Endlich Urlaub! Raus aus dem Alltag und rein ins Vergnügen. Was gibt es da schöneres als eine Fahrt ins Blaue? Es muss ja schließlich nicht immer ein Langstreckenflug sein. Italien, England, Dänemark und und und, die europäischen Nachbarn haben viel zu bieten. Also Koffer packen, ab ins Auto und los geht’s!

Länder wie Italien, England oder Dänemark haben genau wie viele andere Länder aber nicht nur in kultureller Hinsicht viel zu bieten, sondern sind auch beim Thema Umweltschutz aktiv. Dieselpartikelfilter ist hier das Stichwort oder, genauer gesagt: Umweltzone. Die gibt es mittlerweile nämlich in vielen Ländern Europas – und wer darauf nicht in Form eines Partikelfilters vorbereitet ist, endet bei seiner Fahrt ins Blaue schnell in einer Sackgasse: „Einfahrt verboten“ heißt es dann in vielen Städten und Regionen!
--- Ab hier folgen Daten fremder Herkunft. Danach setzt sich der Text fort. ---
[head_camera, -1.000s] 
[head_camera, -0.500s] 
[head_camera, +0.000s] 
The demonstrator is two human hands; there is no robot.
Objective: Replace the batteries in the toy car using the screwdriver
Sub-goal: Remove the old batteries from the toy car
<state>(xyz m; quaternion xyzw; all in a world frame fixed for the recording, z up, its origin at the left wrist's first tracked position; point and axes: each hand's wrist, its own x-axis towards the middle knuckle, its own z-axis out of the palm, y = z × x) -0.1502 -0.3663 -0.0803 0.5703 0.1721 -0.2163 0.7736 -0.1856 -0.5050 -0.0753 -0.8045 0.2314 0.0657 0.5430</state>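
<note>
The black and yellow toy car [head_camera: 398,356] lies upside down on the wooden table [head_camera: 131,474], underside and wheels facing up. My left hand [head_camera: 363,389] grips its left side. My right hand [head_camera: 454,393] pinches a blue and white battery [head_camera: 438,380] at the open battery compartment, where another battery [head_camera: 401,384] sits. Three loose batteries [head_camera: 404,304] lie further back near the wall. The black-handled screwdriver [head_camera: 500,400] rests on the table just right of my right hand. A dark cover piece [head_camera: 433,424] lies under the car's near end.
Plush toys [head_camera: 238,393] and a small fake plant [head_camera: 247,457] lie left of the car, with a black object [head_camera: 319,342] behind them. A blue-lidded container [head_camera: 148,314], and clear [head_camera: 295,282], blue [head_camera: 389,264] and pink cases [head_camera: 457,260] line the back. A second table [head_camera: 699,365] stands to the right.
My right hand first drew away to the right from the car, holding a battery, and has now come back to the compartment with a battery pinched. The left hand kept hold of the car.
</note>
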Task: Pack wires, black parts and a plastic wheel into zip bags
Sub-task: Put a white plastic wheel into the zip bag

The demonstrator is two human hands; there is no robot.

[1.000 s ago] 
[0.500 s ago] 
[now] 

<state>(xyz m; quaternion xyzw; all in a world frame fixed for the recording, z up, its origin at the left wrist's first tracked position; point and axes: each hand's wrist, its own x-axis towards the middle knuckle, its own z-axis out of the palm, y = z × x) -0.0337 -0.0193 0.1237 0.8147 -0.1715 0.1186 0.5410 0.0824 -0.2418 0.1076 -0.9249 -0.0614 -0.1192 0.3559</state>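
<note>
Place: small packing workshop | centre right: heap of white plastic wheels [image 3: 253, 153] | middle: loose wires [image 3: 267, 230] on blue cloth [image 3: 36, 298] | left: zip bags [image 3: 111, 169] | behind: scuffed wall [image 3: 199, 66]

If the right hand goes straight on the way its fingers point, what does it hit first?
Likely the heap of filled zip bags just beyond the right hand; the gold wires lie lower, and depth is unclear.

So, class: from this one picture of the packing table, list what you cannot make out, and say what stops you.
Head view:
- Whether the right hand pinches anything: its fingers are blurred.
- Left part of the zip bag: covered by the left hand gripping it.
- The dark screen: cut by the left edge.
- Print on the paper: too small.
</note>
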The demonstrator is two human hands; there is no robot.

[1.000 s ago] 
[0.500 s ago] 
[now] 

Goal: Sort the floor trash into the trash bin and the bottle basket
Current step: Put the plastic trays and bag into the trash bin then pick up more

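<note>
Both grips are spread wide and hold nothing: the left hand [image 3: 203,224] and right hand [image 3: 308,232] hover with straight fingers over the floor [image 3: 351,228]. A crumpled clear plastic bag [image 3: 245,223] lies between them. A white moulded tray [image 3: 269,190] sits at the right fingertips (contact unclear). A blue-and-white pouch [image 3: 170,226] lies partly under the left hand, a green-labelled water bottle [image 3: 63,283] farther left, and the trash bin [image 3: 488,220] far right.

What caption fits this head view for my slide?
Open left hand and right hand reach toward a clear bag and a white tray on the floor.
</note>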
Zehn EU-Länder planen Umweltzonen oder haben sie bereits eingeführt – und es werden immer mehr. Ziel der Länder ist es, die Luft- und damit die Lebensqualität ihrer Bürgerinnen und Bürger dauerhaft zu verbessern. Denn vor allem in Großstädten und vielbefahrenen Regionen hatte die Belastung durch den sogenannten Feinstaub längst die Schmerzgrenze überschritten. Und das stinkt nicht nur, sondern gefährdet auch die Gesundheit: Feinstaub in hohen Konzentrationen verkürzt die Lebenserwartung nachweislich.
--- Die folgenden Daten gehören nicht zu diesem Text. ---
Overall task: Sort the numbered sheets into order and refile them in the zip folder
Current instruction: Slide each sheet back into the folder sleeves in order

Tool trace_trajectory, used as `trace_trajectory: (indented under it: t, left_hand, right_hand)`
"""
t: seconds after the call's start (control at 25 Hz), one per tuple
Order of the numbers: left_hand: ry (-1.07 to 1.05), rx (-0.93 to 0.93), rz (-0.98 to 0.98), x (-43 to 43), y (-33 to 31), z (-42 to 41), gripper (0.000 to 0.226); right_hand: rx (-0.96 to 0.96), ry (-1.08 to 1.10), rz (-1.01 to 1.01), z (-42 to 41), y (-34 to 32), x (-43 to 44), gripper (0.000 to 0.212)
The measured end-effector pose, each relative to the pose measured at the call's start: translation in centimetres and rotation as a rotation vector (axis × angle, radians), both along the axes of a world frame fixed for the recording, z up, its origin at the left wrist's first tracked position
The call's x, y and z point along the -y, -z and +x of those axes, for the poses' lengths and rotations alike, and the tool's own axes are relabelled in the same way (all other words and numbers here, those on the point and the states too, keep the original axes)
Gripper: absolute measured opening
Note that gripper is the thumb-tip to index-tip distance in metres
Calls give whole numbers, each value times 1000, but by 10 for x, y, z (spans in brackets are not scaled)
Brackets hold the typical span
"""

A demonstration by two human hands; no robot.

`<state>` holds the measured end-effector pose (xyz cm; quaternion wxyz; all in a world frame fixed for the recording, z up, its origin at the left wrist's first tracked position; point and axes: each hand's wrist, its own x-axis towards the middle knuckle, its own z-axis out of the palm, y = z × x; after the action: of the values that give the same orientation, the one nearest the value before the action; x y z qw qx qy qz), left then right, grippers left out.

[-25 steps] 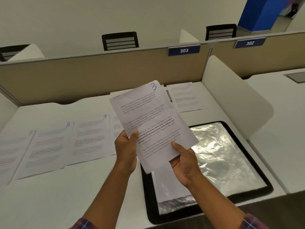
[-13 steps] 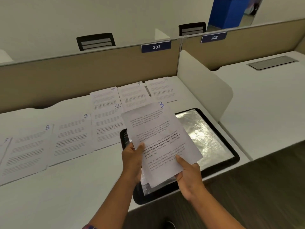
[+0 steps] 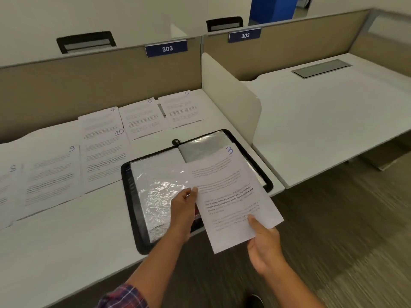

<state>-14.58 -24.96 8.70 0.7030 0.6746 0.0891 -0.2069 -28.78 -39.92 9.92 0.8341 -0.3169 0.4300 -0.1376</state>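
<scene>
Lowered since a half-second ago, the sheet marked 3 (image 3: 231,196) hangs over the open zip folder (image 3: 130,196). The left hand (image 3: 182,210), just above the folder, pinches the sheet's left edge. The right hand (image 3: 264,241) grips its near corner, thumb on top. Square the sheet to the folder before releasing.

open: desk (image 3: 66,252) front-left | blocked: sheets (image 3: 53,176) behind, zip folder (image 3: 131,196) right, divider (image 3: 231,96) beyond

A checked sleeve (image 3: 124,295) in red, blue and white is worn on the left arm; both forearms are left bare.
</scene>
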Motion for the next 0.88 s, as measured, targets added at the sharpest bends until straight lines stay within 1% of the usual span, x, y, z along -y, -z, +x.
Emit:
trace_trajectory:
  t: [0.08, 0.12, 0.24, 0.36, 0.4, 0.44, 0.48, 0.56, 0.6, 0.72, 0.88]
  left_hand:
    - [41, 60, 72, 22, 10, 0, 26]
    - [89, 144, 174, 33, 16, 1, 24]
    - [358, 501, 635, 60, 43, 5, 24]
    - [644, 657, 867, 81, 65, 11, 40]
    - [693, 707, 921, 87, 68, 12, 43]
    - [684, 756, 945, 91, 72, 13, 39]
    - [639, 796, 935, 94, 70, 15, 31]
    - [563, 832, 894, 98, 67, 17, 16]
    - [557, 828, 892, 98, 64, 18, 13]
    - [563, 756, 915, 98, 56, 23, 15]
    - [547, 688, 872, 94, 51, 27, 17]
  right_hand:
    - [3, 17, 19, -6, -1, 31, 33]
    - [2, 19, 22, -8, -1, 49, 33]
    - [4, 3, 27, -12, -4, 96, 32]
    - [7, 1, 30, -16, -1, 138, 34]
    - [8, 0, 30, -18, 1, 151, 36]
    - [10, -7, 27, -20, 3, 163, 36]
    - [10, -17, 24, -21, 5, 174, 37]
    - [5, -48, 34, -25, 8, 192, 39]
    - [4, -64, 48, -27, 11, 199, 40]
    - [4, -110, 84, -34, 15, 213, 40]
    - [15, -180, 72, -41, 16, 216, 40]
Die Autoindustrie reagierte darauf, unter anderem mit der serienmäßigen Einführung des Dieselpartikelfilters. Dieses kleine Multitalent filtert mit seinen feinen Kanälen mehr als 98 Prozent aller Partikel aus den Abgasen heraus und sorgt somit für eine weit geringere Feinstaubbelastung. Während Neuwagen automatisch mit der Filter-Technologie ausgestattet sind, können ältere Fahrzeuge hier leicht nachrüsten: Der Einbau eines Partikelfilters ist nicht teuer und wird seit einigen Jahren sogar steuerlich gefördert.
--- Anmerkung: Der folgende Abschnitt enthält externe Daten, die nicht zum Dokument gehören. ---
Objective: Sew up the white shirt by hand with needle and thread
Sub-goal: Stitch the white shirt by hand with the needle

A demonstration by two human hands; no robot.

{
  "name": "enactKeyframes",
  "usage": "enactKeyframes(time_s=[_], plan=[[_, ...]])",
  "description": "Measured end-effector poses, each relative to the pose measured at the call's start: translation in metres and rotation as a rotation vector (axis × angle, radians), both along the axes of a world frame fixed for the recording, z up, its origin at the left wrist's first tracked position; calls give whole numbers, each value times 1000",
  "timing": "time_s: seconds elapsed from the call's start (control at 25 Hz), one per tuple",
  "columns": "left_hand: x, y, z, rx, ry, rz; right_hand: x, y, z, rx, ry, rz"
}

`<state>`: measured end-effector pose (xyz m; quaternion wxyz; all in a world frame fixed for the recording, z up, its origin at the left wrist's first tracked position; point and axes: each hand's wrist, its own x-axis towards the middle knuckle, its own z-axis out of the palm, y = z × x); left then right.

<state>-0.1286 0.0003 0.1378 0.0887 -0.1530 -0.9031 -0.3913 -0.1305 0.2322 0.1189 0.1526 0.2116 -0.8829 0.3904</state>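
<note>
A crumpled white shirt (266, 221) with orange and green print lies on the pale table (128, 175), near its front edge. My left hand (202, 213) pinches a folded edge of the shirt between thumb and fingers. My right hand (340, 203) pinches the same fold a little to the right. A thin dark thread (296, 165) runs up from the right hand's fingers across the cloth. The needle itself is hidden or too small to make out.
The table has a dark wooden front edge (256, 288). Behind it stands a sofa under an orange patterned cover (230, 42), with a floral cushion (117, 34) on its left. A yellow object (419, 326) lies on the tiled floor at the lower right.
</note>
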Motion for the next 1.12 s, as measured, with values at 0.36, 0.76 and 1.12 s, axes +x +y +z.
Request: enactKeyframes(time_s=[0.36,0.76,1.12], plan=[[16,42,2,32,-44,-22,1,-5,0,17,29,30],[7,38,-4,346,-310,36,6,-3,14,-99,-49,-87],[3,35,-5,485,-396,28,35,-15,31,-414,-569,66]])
Und wenn man ihn dann hat, den Dieselpartikelfilter, gibt es wirklich kein Halten mehr. Denn für Fahrzeuge „mit Filter“ heißt es auch in Europas Umweltzonen „Herzlich Willkommen“. Einer Fahrt ins Blaue steht also nichts mehr im Wege. Und mal ehrlich: Im Endeffekt profitieren wir doch alle davon. Europa soll schließlich sauber bleiben!